Kendi attacks two different groups of people: outright racists and “assimilationists.” He argues that most Americans still harbor racist ideas, and he claims that any explanation for racial disparities besides “structural racism” is inherently racist because it blames the victim.
America’s long and successful struggle to ban outright racial discrimination in the law does not matter to the “anti-racist” movement. It does not matter that black people tend to dominate sports like basketball and football due to their individual training and success. It does not matter that a wide variety of factors explains why police tend to regard young black men with more suspicion, most notably crime rates.

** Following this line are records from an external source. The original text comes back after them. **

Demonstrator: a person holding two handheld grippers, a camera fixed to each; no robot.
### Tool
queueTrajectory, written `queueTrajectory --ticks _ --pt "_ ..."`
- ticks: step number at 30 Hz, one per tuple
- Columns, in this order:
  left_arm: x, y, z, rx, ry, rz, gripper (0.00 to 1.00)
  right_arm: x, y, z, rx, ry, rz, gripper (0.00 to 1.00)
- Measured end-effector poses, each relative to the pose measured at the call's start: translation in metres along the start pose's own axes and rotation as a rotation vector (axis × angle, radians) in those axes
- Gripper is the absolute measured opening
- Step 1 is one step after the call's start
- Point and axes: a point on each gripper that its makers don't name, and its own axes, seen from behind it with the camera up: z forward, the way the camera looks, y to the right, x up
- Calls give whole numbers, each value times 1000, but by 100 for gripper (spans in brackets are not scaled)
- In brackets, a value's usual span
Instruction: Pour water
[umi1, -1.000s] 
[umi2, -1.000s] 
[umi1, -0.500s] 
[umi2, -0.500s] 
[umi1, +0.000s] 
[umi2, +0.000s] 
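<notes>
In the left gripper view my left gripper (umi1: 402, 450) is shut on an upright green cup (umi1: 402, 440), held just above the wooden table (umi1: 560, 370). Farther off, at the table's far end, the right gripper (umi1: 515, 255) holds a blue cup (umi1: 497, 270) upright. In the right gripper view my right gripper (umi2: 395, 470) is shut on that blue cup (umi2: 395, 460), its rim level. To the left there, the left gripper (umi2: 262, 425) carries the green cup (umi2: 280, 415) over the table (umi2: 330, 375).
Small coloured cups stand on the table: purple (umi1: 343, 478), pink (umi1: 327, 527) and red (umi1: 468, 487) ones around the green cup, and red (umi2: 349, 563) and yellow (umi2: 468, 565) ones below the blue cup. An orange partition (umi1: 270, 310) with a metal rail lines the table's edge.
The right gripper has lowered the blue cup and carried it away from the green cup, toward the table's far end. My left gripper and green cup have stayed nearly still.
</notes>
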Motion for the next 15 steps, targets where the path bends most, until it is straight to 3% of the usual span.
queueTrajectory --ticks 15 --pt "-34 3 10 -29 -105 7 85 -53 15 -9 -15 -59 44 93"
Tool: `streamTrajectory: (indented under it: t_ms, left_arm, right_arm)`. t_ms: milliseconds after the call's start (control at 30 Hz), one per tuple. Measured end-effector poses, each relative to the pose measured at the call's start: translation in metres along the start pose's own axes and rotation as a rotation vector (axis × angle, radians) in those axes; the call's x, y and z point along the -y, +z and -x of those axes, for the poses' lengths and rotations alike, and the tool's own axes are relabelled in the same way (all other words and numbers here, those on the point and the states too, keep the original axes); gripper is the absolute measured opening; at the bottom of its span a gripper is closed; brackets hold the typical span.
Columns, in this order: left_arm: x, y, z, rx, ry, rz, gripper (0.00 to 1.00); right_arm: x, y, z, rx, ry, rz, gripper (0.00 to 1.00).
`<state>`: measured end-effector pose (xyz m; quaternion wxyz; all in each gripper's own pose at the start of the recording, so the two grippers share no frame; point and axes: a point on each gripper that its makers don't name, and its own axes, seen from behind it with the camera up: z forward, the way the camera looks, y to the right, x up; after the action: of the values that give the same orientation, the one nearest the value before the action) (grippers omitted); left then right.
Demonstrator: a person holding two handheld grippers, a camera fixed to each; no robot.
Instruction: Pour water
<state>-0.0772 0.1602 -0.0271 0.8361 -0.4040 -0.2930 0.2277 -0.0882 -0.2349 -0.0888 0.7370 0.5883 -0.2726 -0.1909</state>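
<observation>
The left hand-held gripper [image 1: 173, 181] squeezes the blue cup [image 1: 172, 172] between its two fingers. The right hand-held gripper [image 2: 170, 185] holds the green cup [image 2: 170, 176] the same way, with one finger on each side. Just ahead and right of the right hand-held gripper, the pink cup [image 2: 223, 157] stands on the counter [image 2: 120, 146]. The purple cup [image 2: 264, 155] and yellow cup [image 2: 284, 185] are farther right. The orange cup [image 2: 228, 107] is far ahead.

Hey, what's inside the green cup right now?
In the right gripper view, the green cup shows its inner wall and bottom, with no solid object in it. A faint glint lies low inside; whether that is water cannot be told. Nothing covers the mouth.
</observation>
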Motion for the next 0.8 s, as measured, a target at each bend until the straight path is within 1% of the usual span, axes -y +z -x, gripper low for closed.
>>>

Black people are more likely to face stigma and they are more likely to be seen as representatives of the black community, rather than being seen as individuals. This is a double-edged sword: it means black people are unjustly regarded with suspicion but it also means that there is a bias in favor of black people in some schools, jobs, and professions.
Yet reformers have worked hard to excise racial discrimination from American law. Attorney General Bill Barr recently explained why he believes there is no such thing as “systemic racism.”
“To me the word ‘systemic’ means that it’s built into the institution and I don’t think that’s true,” the AG said. “I think our institutions have been reformed in the past 60 years, and if anything is built-in, it’s a bias to nondiscrimination and safeguards against [racism.]”
Eisgruber did not intend to confess to violating federal discrimination law. He meant to signal his virtue and convince people that America is institutionally racist in order to further his own political and ideological goals. That makes the Department of Education’s response brilliant — perhaps even hilarious.
Accusations and confessions of racism are serious, or at least, they used to be. Thanks to the logic of “anti-racism,” a completely colorblind policy — one that judges people not “by the color of their skin but by the content of their character,” in Martin Luther King Jr.’s words — would still be considered “racist” because the free actions of free individuals result in racially disproportionate outcomes.
Federal law rightly prohibits many kinds of racial discrimination, but it prohibits discrimination on an individual level. Federal law does not require schools like Princeton to admit exactly 73.09 percent white students, 16.42 Asian students, and 5.78 percent black students, so that the student body represents the population of Princeton, N.J. In fact, by these measures, Princeton University is “racist” in favor of black people (9 percent of the undergraduate population) and Asians (25 percent of undergraduates, even higher percentages in post-grad classes).
The “anti-racist” measurement is actually more racist. The government arguably has a role in preventing racial discrimination when it comes to opportunities, but it has no business ensuring exact racial representation in outcomes. That would be absurd.
If America adopts the “anti-racist” definition of “racism,” the government cannot prevent racial discrimination when it comes to opportunities and individuals. At that point, preventing racial discrimination must mean achieving proportionate outcomes.
This broader definition of racism justifies both brainwashing and an unguided, destructive revolution. Riots across America have arguably oppressed black people far more than the U.S. supposedly does. The riots have destroyed black lives, black livelihoods, and black monuments. At least 26 Americans have died in the riots, most of them black.
The Department of Education was right to call Princeton’s bluff here. Words have meaning, and the “anti-racist” revolution must be stopped.